**WHAT YOU ARE ASKED TO DO**
Within the data below, copy each line where the string "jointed" is found.
╭─ MATERIAL PROVIDED
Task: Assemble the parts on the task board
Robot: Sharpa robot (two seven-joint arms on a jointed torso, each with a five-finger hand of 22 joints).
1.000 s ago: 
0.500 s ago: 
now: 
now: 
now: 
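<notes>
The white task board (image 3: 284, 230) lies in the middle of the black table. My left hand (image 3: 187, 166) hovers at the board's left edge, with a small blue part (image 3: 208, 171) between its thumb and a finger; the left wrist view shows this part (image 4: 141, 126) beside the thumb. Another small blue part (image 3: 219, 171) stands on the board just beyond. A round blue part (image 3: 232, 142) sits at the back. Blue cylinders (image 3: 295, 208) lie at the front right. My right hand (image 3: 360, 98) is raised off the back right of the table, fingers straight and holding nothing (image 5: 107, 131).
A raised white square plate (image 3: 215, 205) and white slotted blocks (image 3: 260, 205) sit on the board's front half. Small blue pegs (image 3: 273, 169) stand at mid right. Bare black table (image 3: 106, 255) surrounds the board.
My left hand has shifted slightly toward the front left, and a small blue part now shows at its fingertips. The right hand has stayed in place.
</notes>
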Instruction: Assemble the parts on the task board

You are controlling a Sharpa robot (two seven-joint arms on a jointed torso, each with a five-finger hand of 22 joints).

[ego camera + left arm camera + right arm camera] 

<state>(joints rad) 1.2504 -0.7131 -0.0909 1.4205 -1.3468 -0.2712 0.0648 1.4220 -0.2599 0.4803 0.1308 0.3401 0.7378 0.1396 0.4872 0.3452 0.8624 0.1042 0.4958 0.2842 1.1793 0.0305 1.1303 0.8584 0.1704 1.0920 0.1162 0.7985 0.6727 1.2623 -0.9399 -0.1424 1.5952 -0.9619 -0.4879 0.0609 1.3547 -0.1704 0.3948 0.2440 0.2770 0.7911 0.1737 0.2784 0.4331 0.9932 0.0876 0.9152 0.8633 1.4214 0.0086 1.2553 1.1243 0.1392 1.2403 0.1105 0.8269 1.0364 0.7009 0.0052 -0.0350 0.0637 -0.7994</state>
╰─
**RESULT OF THE TASK**
Robot: Sharpa robot (two seven-joint arms on a jointed torso, each with a five-finger hand of 22 joints).
You are controlling a Sharpa robot (two seven-joint arms on a jointed torso, each with a five-finger hand of 22 joints).

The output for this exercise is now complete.